Deep Learning Scaling is Predictable, Empirically (1712.00409v1)

Published 1 Dec 2017 in cs.LG and stat.ML

Abstract: Deep learning (DL) creates impactful advances following a virtuous recipe: model architecture search, creating large training data sets, and scaling computation. It is widely believed that growing training sets and models should improve accuracy and result in better products. As DL application domains grow, we would like a deeper understanding of the relationships between training set size, computational scale, and model accuracy improvements to advance the state-of-the-art. This paper presents a large scale empirical characterization of generalization error and model size growth as training sets grow. We introduce a methodology for this measurement and test four machine learning domains: machine translation, LLMing, image processing, and speech recognition. Our empirical results show power-law generalization error scaling across a breadth of factors, resulting in power-law exponents---the "steepness" of the learning curve---yet to be explained by theoretical work. Further, model improvements only shift the error but do not appear to affect the power-law exponent. We also show that model size scales sublinearly with data size. These scaling relationships have significant implications on deep learning research, practice, and systems. They can assist model debugging, setting accuracy targets, and decisions about data set growth. They can also guide computing system design and underscore the importance of continued computational scaling.

PDF Abstract

Predictable Scaling in Deep Learning

This paper conducts a comprehensive empirical analysis to establish the predictability of generalization error and model size scaling in deep learning (DL) across several prominent domains: machine translation, LLMing, image classification, and speech recognition. The paper's crux is the discovery of power-law relationships governing these scaling phenomena, offering quantitative insights into how training set size and computational scale influence model performance.

Key Empirical Findings

Power-Law Generalization Error: The research identifies that generalization error follows a power-law decrease as training set size increases across multiple application domains. The power-law exponents, however, diverge from theoretical predictions, commonly ranging from $-0.07$ to $-0.35$ , whereas prior theoretical work often suggests exponents of $-0.5$ or $-1$ .
Model Size Scaling: Models' parameter count increases sublinearly with training data volume. Sublinear growth indicates that while larger datasets require more extensive models, the escalation in model size is restrained relative to data expansion.
Domain-Specific Exponents: Though power-law behaviors exist universally, different domains exhibit variant exponents. For instance, LLMing shows especially small exponents ( $\beta_g \approx -0.07$ ), suggesting significant data requirements for modest accuracy improvements.

Methodology

The authors employ a rigorous methodology involving the training of state-of-the-art (SOTA) models across reduced sizes to observe these scaling relationships. This approach spans a considerable temporal domain, aggregating approximately 50 years of GPU time, underscoring the thorough computational dedication involved.

Implications

The findings bear considerable implications:

Model Debugging: The scalability and predictability of learning curves can assist in identifying model deficiencies and inadequacies in hyperparameter settings, offering a template for diagnosing and iterating on DL models.
Data and Computational Planning: Understanding scaling behaviors allows for better planning regarding dataset growth and computational resource allocation, aiding in the anticipation of infrastructure needs alongside accuracy aspirations.
Theoretical Exploration: The empirical divergence from theoretical predictions invites further theoretical inquiry to comprehend these unaccounted scaling exponents and their underpinning factors.
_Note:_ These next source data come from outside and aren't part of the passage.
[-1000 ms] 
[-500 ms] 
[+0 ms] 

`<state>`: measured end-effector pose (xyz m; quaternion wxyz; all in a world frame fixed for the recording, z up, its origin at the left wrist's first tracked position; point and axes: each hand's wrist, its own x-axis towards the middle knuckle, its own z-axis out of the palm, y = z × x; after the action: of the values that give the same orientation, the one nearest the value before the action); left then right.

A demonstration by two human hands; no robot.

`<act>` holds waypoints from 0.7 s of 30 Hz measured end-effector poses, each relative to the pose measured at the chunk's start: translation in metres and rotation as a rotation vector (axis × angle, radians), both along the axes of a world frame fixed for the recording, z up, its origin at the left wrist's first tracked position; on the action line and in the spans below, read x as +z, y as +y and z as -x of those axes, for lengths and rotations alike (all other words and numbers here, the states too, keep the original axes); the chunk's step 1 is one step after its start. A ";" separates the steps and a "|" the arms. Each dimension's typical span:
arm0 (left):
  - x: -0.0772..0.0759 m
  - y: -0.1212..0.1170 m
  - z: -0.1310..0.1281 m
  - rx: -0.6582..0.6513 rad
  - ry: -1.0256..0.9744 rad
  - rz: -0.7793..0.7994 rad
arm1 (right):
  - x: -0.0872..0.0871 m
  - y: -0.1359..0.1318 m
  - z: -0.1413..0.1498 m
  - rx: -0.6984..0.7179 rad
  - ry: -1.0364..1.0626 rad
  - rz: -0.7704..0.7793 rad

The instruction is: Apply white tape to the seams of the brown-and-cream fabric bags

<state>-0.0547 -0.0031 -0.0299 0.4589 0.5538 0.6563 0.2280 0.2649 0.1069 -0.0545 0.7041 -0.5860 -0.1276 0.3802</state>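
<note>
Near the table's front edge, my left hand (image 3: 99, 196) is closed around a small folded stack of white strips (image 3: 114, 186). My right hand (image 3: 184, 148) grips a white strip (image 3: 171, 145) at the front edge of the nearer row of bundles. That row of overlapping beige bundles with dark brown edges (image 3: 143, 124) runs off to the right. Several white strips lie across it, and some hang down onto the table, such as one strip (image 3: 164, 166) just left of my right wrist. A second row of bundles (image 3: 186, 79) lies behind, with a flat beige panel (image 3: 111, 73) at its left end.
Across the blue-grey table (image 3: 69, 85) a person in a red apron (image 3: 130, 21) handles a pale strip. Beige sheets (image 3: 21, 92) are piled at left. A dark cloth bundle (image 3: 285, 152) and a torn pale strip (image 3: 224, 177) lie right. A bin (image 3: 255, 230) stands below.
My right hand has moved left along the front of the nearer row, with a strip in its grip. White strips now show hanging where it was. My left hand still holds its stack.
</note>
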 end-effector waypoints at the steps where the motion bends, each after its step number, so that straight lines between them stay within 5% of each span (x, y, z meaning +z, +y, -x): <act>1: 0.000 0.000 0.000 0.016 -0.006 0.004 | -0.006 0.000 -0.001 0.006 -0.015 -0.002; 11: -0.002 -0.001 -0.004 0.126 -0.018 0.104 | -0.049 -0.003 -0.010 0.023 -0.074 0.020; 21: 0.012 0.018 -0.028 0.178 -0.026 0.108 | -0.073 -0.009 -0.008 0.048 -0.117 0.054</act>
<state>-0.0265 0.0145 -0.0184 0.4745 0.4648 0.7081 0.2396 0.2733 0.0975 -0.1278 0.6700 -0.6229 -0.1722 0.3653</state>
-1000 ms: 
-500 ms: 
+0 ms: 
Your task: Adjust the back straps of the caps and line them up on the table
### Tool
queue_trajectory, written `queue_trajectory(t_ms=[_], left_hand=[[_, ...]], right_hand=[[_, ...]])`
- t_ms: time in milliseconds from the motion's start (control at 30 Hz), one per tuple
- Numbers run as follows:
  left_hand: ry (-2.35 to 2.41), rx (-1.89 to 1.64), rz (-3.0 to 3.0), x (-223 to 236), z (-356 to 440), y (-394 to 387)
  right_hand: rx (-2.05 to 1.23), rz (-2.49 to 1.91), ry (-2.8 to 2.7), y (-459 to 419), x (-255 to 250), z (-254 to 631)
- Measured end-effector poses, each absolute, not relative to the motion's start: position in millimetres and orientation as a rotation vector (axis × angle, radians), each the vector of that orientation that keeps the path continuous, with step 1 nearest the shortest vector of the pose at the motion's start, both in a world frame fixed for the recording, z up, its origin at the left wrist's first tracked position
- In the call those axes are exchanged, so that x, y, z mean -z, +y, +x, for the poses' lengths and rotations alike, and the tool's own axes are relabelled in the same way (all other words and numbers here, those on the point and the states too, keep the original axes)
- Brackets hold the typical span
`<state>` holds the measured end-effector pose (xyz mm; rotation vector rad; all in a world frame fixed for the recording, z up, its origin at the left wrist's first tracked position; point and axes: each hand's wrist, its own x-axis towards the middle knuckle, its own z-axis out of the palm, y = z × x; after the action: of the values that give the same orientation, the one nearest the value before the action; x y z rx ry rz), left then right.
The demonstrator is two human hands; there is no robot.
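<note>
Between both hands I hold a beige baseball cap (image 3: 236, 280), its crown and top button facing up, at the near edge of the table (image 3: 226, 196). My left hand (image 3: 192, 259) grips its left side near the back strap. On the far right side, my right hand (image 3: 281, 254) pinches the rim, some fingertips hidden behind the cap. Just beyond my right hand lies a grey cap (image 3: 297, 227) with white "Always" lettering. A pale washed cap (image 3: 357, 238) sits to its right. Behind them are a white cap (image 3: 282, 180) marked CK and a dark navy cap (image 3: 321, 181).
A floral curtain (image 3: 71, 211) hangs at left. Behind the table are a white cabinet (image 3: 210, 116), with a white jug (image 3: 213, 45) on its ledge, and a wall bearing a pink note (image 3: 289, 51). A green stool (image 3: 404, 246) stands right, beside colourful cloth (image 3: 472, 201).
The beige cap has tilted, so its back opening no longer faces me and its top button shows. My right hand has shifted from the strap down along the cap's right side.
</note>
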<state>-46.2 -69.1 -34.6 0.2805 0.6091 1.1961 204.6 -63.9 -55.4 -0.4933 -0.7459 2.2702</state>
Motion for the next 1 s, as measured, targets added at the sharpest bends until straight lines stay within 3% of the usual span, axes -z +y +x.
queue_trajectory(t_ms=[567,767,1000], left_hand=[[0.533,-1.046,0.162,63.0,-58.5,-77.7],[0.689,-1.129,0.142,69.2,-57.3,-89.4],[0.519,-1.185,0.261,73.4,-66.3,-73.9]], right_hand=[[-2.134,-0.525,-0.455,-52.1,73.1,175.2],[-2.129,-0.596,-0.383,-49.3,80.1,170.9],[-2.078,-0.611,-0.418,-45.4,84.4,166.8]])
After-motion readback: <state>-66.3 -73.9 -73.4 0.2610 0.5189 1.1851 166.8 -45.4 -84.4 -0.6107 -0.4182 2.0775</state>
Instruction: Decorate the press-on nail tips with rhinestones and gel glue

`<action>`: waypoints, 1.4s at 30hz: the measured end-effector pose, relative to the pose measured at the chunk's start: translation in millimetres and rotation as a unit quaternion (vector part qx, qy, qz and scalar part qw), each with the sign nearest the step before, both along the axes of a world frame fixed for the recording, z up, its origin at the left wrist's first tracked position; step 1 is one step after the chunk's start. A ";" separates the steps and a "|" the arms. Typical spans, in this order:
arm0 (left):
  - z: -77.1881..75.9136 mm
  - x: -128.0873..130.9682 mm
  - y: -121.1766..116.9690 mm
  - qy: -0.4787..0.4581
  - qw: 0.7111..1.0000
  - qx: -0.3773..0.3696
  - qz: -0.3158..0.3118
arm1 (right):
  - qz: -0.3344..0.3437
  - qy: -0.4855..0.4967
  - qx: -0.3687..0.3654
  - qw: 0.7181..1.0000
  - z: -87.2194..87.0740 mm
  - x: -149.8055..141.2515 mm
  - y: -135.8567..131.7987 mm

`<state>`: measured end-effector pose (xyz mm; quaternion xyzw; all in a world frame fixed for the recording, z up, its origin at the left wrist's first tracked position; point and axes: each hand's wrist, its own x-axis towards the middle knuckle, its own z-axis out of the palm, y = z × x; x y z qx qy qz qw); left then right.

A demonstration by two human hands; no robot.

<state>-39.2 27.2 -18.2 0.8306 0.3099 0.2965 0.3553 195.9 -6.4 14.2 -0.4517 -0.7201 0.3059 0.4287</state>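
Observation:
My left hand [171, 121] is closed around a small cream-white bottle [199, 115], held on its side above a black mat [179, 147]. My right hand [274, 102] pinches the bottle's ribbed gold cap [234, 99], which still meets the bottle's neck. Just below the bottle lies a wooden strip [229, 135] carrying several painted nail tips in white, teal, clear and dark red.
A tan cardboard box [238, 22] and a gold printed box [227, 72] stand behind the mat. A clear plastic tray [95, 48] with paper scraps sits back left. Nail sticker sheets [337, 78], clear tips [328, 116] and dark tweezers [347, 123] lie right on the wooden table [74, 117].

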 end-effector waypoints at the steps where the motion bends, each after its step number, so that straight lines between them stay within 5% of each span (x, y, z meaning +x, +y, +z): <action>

Speculations on Future Developments

The paper raises pertinent questions about the persistent nature of power-law exponents and the potential for model innovations to alter these scaling relations. It hints at new research directions aimed at enhancing data efficiency and model learning capabilities, perhaps by exploring innovative architectures or enrichment strategies.

Conclusion

In providing an empirical framework for scaling laws in deep learning, this paper contributes significantly to both practical and theoretical domains. While grounded in the empirical, the insights gleaned provoke discussions that extend into the theoretical exploration and refinement of understanding in AI model scaling. Consequently, this work lays a foundation for future research endeavors poised to bridge the observed empirical gaps with robust theoretical underpinnings.